HomeText Mining
cover image

Text Mining

Lesson 3: Document Classification

These lecture notes are designed as accompanying material for the xAIM master's course. The course provides a gentle introduction to natural language processing, text mining, and text analysis. Students will learn how to accomplish various text-related data mining tasks through visual programming, using Orange as our tool of choice for this course.

The notes were prepared by Ajda Pretnar Žagar and Blaž Zupan. We would like to acknowledge all the help from the members of the Bioinformatics Lab at University of Ljubljana, Slovenia.

The material is offered under Create Commons CC BY-NC-ND licence.

Chapter 1: Document Classification

Aarne and Thompson were two folklorists, who invented and perfected the motif-based classification system of folk tales. This system has been in place since 1910 and is commonly used in comparative folkloristics. The final U in ATU stands for Uther, who was the last to update the index in 2004.

Grimm's tales corpus contains the attribute for Aarne-Thompson type (ATU). This is the index of folk-tale motifs and the tale have a high-level (genre) and a mid-level ATU type (subgenre).

Could we perhaps predict the ATU type based on the content of the tale? Let us see.

First, we need a target variable. This is the feature we are trying to predict, in our case an ATU type. We also need a numerical representation of each document - something we already have from the Bag of Words.

Now we will build a predictive model. A predictive model considers tokens (words) and predicts the target variable (ATU Topic). Every model also needs a learner, which is a method on how to consider the tokens. A commonly used classifier in text mining is Logistic Regression.

In Predictions, we can see a column with predicted values from Logistic Regression. Seems like our model got most of the tale types right.

Chapter 2: Logistic Regression

In the workflow above we have used logistic regression, a popular machine learning method. It is often used in text mining for its speed and predictive performance. How does it work?

This visualization is called a nomogram. It displays scores (votes) of each attribute for the selected target value at the top left.

It lets the words vote. For example, the word 'fox' in the text votes for the tale being an animal tale. So do cats and birds and wolves, but not so strongly (lines in the visualization are much shorter). We can see that the word 'fox' is the best clue for the text being an animal tale.

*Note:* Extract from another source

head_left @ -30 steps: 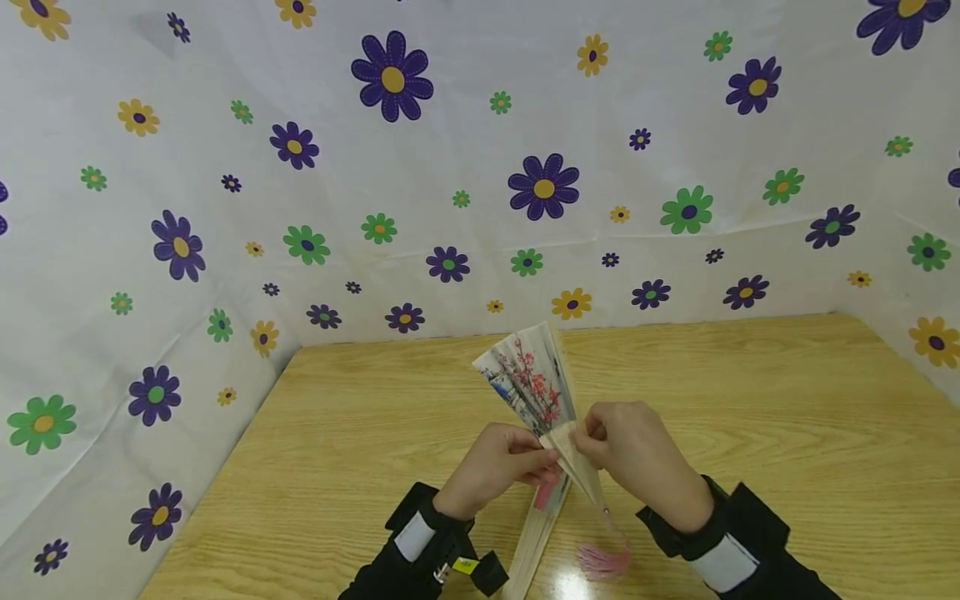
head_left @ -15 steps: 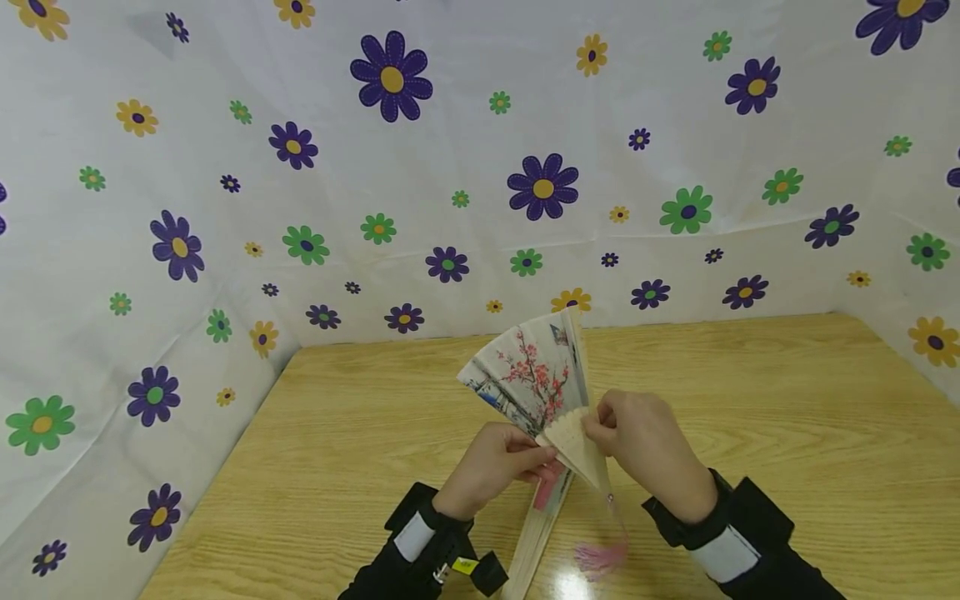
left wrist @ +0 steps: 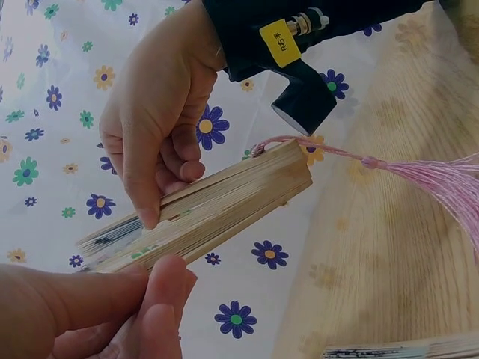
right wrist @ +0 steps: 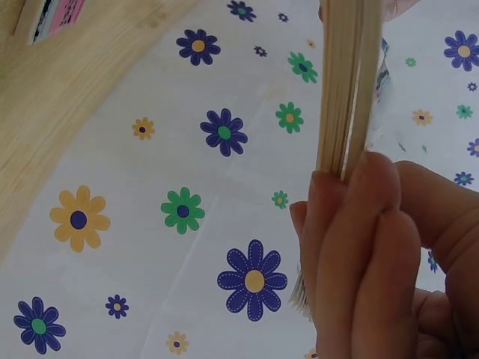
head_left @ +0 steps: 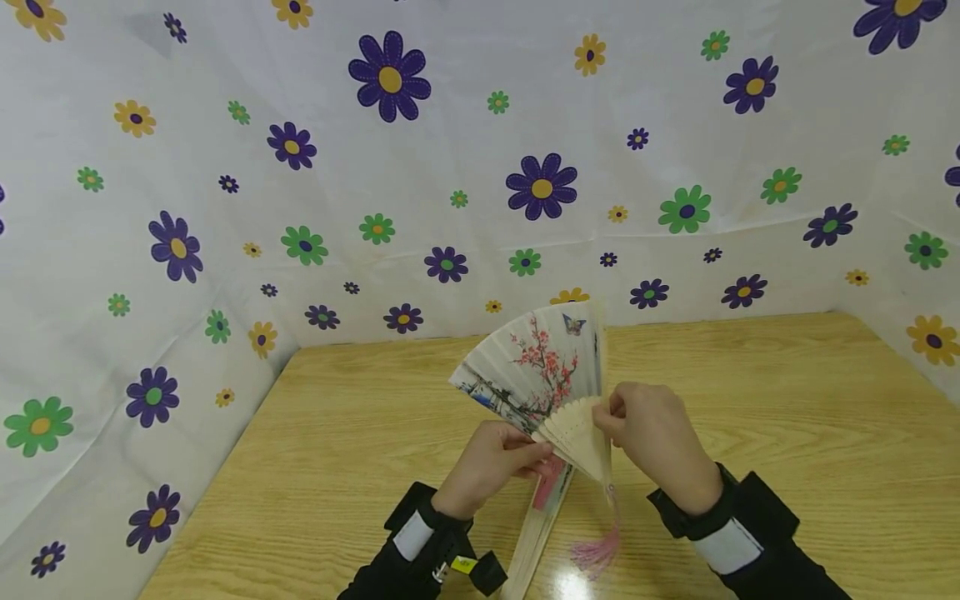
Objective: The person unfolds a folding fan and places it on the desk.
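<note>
A folding fan [head_left: 551,358], partly spread, is held above the table. Its white leaf bears pink blossoms and a butterfly, and a pink tassel [head_left: 597,552] hangs from the pivot. My left hand [head_left: 487,467] pinches the left edge between thumb and fingers; in the left wrist view the ribs [left wrist: 232,209] are seen edge-on. With thumb and fingers, my right hand [head_left: 652,433] grips the right-hand end rib. The right wrist view has those fingers [right wrist: 359,254] curled against the stacked ribs [right wrist: 346,90].
Below the fan, a long narrow wooden-ribbed bundle [head_left: 528,537] with a pink patch, like a folded fan, lies on the wooden table [head_left: 337,433]. A white flowered cloth [head_left: 450,142] stands behind and at both sides.
The fan has spread wider, showing more blossoms and the butterfly. My right hand has moved right and slightly up with its end rib. My left hand has stayed nearly still.
</note>
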Action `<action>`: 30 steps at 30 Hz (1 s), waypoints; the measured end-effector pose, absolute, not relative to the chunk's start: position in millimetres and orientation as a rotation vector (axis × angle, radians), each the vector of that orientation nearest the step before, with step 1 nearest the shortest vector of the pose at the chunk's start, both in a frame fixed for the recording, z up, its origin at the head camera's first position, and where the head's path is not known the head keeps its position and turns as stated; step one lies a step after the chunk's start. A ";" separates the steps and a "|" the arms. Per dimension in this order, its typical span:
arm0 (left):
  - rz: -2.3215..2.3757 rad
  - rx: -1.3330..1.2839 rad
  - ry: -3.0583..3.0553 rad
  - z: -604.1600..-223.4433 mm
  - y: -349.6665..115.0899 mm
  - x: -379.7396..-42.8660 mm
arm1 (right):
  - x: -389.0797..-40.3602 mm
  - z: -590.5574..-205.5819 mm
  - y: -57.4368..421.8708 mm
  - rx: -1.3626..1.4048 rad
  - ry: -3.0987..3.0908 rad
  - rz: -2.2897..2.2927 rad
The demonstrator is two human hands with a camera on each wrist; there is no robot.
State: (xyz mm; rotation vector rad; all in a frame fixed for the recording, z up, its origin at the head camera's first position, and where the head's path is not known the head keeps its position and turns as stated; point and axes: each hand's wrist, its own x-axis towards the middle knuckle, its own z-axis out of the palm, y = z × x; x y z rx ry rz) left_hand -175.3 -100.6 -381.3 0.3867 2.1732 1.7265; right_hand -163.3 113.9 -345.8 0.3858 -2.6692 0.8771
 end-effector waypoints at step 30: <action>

The word 'little' votes for the opposition. So does 'came' (see how they have zeros at the right end of the scale?). The more little things there are in a story, the less likely it is an animal tale.

In Nomogram, you can interactively observe the model's classification. Drag the blue dots left or right so that the accumulated sum of points (Total) is as high as possible.

Each word gives a score. If there are 29 foxes in the text, then the model will give it 3 points for being an animal tale. And if there are no words 'little', it will give it an additional 4.5 points.

Of course the real method is a bit more complicated - it tries to find appropriate vote weights and thresholds. But this involves some linear algebra and other scarier-than-wolves words, so let's not stroll down this path.

Chapter 3: Model Evaluation

We have observed the logistic model - foxes, birds, little things and all that. The voting schema looked reasonable. And before that, we have seen the model's predictions. They looked good. But how would we quantify the performance of the model?

Perhaps we should just compute the proportion of the stories for which the model gave the correct answer? This score is called classification accuracy. For example, if we correctly predicted 40 tales out of 44, the classification accuracy would be 40/44 or 91%.

AUC is another good measure to consider. In essence, the closer these two measures are to 1, the better the model's performance.

The widget that computes the classification accuracy is called Test and Score. It needs two inputs: the data to test the model on and the modeling algorithm.

It would make little sense asking whether Rapunzel is about animals after already telling the model that it is not. Didn't we do this above in Predictions? Indeed, and this is why the predictions there were so excellent. Models should never be tested on the data from which they were constructed.

This time, Logistic Regression doesn't need a data input. Instead, it provides a learner, which is a procedure for constructing the model. Test and Score then applies the learner multiple times on different data subsets. Each time, it constructs the model on a selected subset and uses the left-out data for testing. It would make little sense asking the model whether Rapunzel is an Animal Tale, after already telling it that it is not.

Chapter 4: Predictions

All we did so far is predict what we already knew - the tale type of each text. We had the right answers already in our ATU Topic column. But what if we don't have this information? Could we perhaps predict tale types for unlabelled texts?

Open a new Corpus widget and load the andersen.tab corpus. Here we have three tales from H. C. Andersen. Inspect them in Corpus Viewer and try to guess the tale type yourself.

Now connect them to Predictions the same way as before - with Logistic Regression passing the constructed model and the new Corpus widget passing the data for prediction. Do not forget to copy-paste the preprocessing widgets, namely Preprocess Text and Bag of Words to repeat data preparation.

Logistic Regression predicted all the tales to be Tales of Magic.

Hint: Think about what kind of data the model was trained on and what were the most important words for the model.

The Ugly Duckling as a Tale of Magic? Sounds strange! Why do you think this happens?